Ma c’è un però, ed è su questo però che il Movimento Europeo di Azione Nonviolenta, tornando di nuovo a Kiev, ha inteso far avanzare il suo piccolo ma determinato dialogo di pacificazione. Quando tutto sarà finito che fine faranno tutte le armi che nel frattempo saranno arrivate su quelle terre? Davvero c’è ancora chi crede alla favola che le armi vendute e cedute a profusione per una causa, giusta o sbagliata che sia, tornino poi nel fodero quando si raggiunge un accordo? Sappiamo bene che le armi continuano “a vivere” anche quando la guerra cessa, che si spostano a mietere altri morti in altre direzioni, con nuovi scopi, che vengono prontamente intercettate dal mercato nero, gestito dalle mafie, e che diventano l’effetto collaterale più duraturo e incontrollabile. Come le armi arrivate all’Isis, alle tribù libiche, ai talebani, all’esercito di Saddam, ai battaglioni ceceni, ai Narcos…la storia recente pullula di esempi nefasti di armi che hanno infestato ed “animato” nuove crisi geopolitiche dopo averne chiuse malamente delle altre. Nella stessa Ucraina dell’est il mercato nero era già attivo dal 2017, tanto che in soli due giorni ad aprile di quell’anno, l’Interpol ha sequestrato ed identificato 320 armi da fuoco e 20 mila munizioni, più mitragliatrici, granate ed esplosivi e nel 2021 il mercato era diventato così fiorente in questa parte del mondo che, secondo l’UNICRI, l’istituto di ricerca delle Nazioni Unite, un Ak-47 ancora nuovo, arma molto apprezzata dai gruppi terroristici, che solitamente ha un valore di 1700,00 euro, veniva venduto per soli 265 dollari, a causa dell’eccessiva “offerta” del prodotto, mentre i fucili da cecchino si acquistano con soli tremila euro.
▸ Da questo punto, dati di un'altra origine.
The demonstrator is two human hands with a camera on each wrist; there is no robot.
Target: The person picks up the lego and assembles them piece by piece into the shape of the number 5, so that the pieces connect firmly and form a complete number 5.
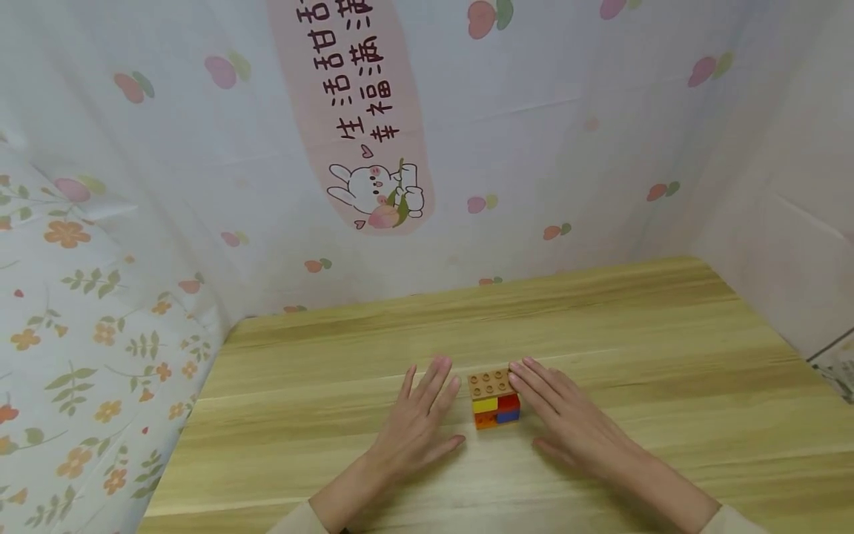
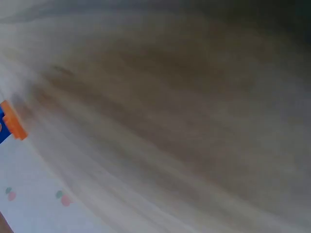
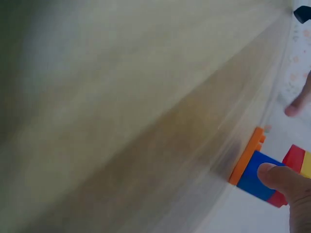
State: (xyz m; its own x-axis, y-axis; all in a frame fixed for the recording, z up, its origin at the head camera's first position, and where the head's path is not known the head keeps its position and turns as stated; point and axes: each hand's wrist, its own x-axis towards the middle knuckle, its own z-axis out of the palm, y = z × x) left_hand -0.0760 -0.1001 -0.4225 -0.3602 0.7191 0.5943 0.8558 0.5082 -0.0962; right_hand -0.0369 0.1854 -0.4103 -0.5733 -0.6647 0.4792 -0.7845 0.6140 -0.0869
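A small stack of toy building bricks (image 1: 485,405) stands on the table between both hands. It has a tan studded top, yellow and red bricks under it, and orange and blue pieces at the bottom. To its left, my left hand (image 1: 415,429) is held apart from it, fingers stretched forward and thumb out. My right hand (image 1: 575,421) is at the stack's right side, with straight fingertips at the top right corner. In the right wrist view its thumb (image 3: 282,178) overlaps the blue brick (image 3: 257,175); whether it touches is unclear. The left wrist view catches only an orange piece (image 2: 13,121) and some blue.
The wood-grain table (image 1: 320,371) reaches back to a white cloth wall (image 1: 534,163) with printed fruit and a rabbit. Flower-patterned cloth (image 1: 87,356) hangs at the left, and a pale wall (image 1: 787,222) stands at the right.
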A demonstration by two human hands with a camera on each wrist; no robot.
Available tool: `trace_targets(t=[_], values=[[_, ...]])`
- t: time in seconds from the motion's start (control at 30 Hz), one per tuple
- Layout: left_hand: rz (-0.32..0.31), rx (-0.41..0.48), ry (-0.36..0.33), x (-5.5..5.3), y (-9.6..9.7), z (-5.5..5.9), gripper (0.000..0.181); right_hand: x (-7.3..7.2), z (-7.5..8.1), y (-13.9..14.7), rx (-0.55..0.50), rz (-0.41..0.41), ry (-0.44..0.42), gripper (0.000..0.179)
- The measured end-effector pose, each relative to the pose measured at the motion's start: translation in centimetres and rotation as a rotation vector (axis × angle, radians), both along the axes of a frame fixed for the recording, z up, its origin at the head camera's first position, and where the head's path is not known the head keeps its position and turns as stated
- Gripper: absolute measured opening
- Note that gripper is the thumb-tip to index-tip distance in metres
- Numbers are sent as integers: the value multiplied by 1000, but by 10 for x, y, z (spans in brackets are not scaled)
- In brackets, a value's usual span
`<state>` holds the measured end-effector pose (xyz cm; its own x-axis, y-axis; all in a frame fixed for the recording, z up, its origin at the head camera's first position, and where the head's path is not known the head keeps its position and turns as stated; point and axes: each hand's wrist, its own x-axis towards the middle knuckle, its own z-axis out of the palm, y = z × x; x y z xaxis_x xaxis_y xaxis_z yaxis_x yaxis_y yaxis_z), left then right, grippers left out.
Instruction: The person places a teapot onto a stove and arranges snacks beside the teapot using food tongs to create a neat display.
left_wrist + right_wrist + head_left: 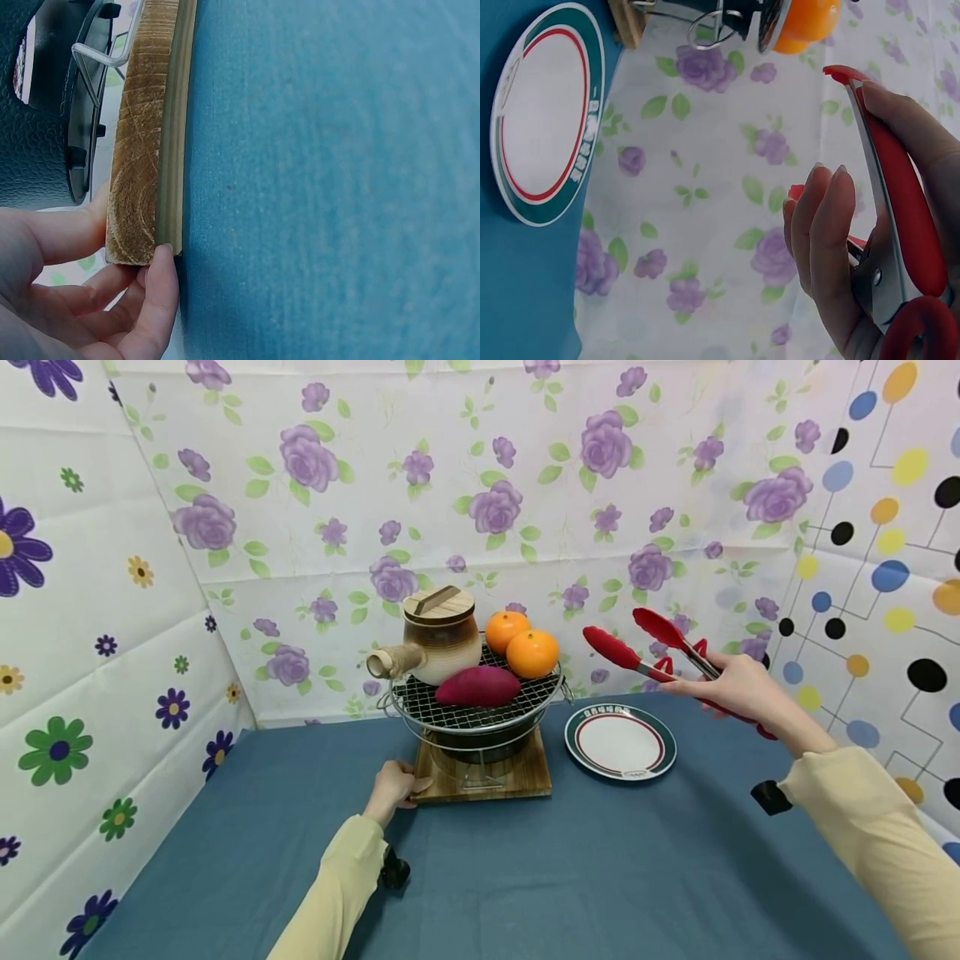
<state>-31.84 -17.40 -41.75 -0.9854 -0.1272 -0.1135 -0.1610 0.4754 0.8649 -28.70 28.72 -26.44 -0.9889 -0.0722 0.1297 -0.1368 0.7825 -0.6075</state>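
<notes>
My left hand (pixel 393 785) grips the near left corner of a square wooden board (pixel 480 794), thumb on top and fingers at its edge. On that board stands a small stove with a round wire grill rack (pixel 420 714). The rack bears a clay teapot (pixel 442 647) with a wooden lid, a purple sweet potato (pixel 478 687) and two oranges (pixel 533 653). My right hand (pixel 742 689) holds red-tipped tongs (pixel 678 639) in the air, their arms spread with nothing between the tips. Below and left of them lies a white plate (pixel 620 742) with a green rim.
A blue cloth (pixel 480 877) covers the table. Flowered sheets (pixel 420 468) hang close behind the stove, and more patterned sheets stand at the left and right sides.
</notes>
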Motion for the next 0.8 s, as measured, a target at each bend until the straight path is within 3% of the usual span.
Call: trace_targets(t=[0.27, 0.5, 0.8], values=[[-7, 4, 23, 1, 0, -1, 49, 0, -10, 12, 25, -25, -8, 64], [-6, -18, 29, 0, 1, -2, 36, 0, -17, 21, 17, -37, -48, 66], [-5, -15, 25, -1, 1, -3, 37, -3, -31, 37, 18, -84, -103, 67]])
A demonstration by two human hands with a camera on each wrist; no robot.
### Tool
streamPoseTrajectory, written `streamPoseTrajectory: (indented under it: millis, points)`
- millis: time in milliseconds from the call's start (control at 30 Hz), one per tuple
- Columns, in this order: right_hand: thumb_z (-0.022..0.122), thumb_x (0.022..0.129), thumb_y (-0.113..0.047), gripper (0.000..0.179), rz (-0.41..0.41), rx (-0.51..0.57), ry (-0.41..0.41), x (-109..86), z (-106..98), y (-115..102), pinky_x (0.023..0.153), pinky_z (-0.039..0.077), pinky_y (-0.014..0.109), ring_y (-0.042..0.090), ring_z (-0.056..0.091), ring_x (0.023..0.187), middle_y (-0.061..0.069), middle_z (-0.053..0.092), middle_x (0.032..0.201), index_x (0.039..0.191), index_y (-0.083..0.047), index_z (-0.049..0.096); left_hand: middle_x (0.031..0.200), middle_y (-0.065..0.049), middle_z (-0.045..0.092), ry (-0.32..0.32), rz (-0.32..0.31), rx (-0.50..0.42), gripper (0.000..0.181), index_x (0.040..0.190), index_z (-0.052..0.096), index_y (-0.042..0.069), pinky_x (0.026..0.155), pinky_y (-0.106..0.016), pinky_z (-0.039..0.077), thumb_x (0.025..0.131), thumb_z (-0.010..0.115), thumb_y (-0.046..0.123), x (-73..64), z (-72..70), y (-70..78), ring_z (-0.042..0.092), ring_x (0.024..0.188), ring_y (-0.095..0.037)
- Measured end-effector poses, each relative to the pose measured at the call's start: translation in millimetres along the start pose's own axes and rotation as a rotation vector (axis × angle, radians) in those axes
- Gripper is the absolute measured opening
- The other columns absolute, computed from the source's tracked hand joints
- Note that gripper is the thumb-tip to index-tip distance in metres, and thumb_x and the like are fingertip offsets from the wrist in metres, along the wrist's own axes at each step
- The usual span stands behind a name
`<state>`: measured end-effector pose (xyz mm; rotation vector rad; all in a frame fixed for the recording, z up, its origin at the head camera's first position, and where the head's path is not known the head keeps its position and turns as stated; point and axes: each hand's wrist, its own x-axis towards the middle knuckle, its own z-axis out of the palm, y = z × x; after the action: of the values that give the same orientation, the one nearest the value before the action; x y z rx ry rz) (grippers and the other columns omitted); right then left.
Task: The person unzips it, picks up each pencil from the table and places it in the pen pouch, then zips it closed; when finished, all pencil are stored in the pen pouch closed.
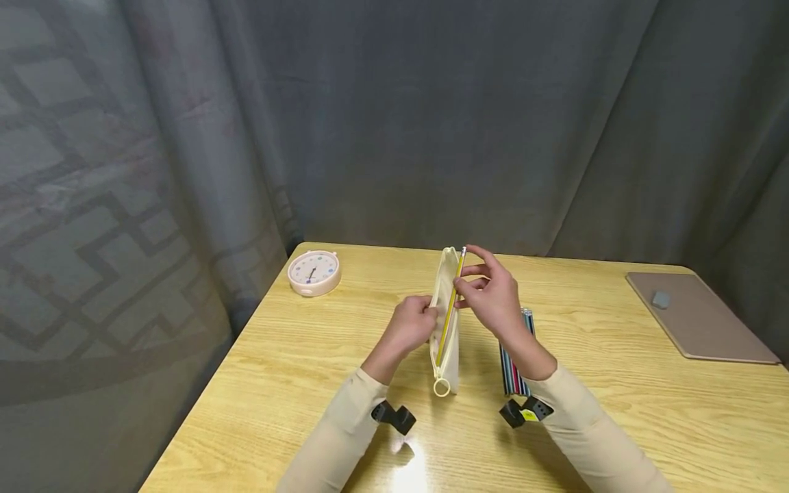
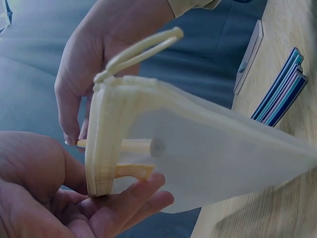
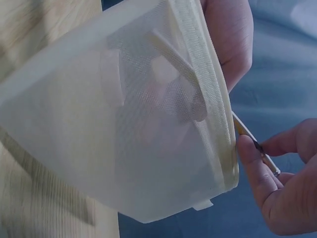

Ora che la guerra sembra vivere un impasse e che gli Ucraini hanno dimostrato al mondo intero la loro ferrea volontà di non sottomettersi all’aggressore, è già tempo di pensare come nel prossimo futuro si potrà e si dovrà “fermare la vita delle armi”, prima che queste si spostino per altre missioni folli o rendano instabile la sicurezza di tutto l’est. Pensare oggi ad una marcia nonviolenta da fare a Kiev per l’11 luglio, giorno di San Benedetto Patrono di Europa, mentre l’aggressione ancora continua e milioni di dollari in armi arrivano ogni giorno nel paese aggredito da parte di tutto l’occidente, non è affatto un gesto romantico o utopico, dovrebbe essere una necessità sentita da tutti gli europei, per la sicurezza di tutti. Il rischio che si corre è di un’Europa così cieca da armarsi fino ai denti e senza dotarsi di un corpo civile di pace competente, e, ancora peggio, senza una vera leadership nei negoziati.
Quelle armi non taceranno neanche con il migliore degli accordi, è oggi il tempo di progettarne la dismissione di domani, e non possono che farlo gli europei con gli ucraini, insieme, camminando fianco a fianco, progettando la pace non come la fine del conflitto, ma come l’inizio di un nuovo modo di gestirlo.